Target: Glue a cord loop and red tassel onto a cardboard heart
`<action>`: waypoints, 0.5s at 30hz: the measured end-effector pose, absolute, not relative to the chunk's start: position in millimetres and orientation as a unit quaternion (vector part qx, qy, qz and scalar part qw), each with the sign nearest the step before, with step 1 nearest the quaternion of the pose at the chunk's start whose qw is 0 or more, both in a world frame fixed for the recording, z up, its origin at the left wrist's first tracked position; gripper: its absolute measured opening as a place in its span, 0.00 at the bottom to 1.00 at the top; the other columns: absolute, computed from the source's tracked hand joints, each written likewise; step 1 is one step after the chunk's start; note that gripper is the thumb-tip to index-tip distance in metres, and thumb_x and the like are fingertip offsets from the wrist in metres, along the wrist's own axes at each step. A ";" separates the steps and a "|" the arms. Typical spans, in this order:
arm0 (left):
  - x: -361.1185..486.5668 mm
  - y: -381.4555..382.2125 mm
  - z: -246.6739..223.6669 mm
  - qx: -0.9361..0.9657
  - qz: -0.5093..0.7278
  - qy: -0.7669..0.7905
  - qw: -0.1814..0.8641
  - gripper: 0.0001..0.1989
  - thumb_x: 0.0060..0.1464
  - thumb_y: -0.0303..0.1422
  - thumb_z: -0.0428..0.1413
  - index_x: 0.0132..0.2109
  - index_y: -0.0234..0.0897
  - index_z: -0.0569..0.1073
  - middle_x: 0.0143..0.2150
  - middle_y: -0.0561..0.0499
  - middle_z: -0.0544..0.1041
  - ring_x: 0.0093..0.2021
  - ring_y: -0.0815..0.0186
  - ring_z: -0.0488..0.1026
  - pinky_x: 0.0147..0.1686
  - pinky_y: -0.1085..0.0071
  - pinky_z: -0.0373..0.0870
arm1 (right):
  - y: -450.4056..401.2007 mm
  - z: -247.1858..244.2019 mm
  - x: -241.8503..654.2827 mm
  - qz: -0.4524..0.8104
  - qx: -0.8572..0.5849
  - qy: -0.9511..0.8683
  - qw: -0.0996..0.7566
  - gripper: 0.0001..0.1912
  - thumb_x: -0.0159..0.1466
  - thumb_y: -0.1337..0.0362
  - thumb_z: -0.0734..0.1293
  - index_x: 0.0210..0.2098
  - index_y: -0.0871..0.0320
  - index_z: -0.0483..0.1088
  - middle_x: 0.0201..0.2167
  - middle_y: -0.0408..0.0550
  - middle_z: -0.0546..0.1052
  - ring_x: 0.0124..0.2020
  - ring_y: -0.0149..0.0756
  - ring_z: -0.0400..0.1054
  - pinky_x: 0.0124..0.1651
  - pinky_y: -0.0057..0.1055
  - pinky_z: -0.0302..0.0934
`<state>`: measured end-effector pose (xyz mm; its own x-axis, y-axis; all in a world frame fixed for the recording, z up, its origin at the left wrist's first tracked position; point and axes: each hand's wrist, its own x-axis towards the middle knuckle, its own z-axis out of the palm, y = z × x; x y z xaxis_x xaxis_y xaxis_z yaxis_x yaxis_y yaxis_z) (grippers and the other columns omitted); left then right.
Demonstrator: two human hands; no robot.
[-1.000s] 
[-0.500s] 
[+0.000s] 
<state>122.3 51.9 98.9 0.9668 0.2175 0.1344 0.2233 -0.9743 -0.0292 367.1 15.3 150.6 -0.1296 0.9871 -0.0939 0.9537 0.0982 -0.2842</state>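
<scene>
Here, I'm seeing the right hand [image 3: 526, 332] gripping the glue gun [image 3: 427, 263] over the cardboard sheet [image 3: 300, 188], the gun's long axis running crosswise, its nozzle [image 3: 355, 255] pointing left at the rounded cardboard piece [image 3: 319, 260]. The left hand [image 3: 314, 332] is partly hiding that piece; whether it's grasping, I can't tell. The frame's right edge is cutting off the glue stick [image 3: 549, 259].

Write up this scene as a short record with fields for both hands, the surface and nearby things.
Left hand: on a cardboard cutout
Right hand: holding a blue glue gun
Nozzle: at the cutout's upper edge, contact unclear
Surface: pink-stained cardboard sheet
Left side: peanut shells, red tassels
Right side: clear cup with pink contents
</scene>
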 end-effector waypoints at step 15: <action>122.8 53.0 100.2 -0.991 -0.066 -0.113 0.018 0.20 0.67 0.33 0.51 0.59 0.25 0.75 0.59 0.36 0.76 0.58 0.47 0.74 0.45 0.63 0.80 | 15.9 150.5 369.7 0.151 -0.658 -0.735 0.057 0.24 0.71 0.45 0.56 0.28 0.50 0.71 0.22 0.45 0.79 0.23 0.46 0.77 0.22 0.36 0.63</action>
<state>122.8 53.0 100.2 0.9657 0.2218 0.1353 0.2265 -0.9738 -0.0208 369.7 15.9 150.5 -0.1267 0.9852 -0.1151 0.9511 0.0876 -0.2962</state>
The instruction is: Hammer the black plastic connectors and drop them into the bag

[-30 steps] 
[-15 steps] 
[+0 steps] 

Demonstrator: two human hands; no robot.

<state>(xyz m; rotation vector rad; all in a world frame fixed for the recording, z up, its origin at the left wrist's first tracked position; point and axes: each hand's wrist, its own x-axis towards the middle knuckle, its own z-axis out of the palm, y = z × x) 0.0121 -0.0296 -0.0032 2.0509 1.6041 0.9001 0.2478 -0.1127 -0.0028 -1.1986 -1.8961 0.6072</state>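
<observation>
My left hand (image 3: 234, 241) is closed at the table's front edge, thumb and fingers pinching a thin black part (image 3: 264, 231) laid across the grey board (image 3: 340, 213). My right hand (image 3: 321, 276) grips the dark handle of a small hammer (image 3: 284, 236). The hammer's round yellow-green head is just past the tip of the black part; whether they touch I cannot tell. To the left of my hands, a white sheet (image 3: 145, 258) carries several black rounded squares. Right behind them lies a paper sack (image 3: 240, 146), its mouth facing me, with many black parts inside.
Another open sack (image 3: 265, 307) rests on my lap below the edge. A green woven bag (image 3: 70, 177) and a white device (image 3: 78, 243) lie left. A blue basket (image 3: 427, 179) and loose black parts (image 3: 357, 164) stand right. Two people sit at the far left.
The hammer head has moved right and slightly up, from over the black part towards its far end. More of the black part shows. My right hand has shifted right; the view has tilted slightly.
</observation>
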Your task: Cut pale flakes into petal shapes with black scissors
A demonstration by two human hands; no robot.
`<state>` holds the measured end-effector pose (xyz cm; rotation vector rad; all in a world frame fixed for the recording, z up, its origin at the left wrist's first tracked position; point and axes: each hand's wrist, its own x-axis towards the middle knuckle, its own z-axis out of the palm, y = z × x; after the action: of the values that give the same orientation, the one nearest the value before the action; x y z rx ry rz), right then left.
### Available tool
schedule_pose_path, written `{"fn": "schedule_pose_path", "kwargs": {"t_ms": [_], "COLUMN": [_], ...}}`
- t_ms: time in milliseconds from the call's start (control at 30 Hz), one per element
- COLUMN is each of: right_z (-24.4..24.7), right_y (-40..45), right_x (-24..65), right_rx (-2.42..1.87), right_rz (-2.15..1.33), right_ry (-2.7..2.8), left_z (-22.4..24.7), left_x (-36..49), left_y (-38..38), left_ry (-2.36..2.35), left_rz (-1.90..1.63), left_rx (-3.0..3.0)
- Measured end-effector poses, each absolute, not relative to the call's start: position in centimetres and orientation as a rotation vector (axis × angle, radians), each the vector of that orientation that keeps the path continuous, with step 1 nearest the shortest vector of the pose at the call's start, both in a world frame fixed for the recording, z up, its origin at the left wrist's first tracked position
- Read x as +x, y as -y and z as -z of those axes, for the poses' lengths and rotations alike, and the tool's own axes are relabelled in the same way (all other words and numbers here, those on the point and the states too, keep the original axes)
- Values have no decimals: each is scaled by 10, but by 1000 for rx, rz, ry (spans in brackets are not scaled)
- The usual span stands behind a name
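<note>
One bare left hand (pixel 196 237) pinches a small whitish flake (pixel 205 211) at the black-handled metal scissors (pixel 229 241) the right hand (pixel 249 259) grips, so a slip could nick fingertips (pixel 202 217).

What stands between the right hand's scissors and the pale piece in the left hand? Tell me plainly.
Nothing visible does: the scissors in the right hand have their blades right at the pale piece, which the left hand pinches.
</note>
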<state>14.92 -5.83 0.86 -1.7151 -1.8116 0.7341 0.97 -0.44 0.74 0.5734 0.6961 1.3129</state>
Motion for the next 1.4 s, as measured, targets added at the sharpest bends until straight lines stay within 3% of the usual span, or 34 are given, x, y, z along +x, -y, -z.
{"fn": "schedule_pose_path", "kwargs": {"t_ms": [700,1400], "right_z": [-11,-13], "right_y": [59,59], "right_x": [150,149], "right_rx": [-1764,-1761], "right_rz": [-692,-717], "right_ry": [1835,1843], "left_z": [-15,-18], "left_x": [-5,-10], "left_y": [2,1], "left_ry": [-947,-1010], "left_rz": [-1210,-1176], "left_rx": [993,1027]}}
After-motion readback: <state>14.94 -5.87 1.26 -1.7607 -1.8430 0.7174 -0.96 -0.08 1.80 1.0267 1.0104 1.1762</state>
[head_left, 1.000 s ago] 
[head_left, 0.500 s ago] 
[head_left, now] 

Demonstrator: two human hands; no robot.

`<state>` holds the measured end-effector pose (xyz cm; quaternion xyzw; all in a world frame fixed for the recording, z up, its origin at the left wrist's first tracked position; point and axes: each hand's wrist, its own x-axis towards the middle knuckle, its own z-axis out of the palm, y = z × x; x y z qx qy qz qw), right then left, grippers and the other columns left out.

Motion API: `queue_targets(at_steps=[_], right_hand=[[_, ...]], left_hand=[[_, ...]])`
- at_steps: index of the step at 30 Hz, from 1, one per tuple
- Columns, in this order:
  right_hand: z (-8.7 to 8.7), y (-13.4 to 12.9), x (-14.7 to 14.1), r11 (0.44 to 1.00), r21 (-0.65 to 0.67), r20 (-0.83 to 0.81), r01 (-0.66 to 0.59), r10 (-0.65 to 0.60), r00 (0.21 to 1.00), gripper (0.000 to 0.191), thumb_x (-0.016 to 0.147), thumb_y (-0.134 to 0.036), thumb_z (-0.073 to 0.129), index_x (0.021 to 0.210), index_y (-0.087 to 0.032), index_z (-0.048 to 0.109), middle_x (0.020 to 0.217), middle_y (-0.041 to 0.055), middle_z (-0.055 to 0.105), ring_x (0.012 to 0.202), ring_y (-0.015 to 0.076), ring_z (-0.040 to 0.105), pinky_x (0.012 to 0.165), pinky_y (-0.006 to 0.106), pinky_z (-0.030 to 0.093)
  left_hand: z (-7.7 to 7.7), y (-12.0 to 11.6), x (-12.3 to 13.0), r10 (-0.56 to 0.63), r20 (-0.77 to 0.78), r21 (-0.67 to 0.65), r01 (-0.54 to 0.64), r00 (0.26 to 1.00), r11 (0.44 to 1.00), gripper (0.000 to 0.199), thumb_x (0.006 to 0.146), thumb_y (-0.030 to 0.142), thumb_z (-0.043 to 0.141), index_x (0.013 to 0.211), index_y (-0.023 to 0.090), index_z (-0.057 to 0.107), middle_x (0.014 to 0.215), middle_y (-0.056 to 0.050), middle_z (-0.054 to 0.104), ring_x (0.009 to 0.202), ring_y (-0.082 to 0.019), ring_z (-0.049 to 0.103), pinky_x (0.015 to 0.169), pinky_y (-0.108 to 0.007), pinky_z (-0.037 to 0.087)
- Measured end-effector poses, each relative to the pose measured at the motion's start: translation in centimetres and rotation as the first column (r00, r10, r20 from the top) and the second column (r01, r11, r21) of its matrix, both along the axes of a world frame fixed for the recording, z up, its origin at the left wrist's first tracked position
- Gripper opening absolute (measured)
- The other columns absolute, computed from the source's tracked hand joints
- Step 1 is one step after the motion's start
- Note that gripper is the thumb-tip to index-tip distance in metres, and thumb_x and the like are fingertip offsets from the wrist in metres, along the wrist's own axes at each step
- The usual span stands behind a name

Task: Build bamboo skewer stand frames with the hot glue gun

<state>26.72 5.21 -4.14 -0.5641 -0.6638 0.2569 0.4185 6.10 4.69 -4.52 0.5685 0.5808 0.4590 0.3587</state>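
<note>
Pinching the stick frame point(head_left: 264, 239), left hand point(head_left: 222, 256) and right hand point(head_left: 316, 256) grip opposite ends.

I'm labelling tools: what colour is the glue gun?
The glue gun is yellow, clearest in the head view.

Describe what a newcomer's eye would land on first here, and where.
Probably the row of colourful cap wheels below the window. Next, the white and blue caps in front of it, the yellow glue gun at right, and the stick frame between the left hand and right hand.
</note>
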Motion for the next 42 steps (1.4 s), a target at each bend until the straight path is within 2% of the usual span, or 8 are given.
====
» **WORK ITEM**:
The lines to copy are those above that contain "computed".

» **ANSWER BOX**:
`<action>`: waypoints, 0.5s at 30hz: the measured end-effector pose, absolute, not relative to the chunk's start: position in millimetres and orientation as a unit quaternion (vector part qx, qy, qz and scalar part qw), each with the sign nearest the step before, with step 1 nearest the quaternion of the pose at the chunk's start whose qw is 0 or more, both in a world frame fixed for the recording, z up, its origin at the left wrist's first tracked position; gripper: its absolute measured opening as a place in its span, 0.00 at the bottom to 1.00 at the top; the other columns: absolute, computed from the source's tracked hand joints, each written likewise; step 1 is one step after the chunk's start; note that gripper is the thumb-tip to index-tip distance in metres, and thumb_x and the like are fingertip offsets from the wrist in metres, along the wrist's own axes at each step. A ";" separates the steps and a "|" the arms. Typical spans, in this order:
- The other columns absolute, computed from the source's tracked hand joints

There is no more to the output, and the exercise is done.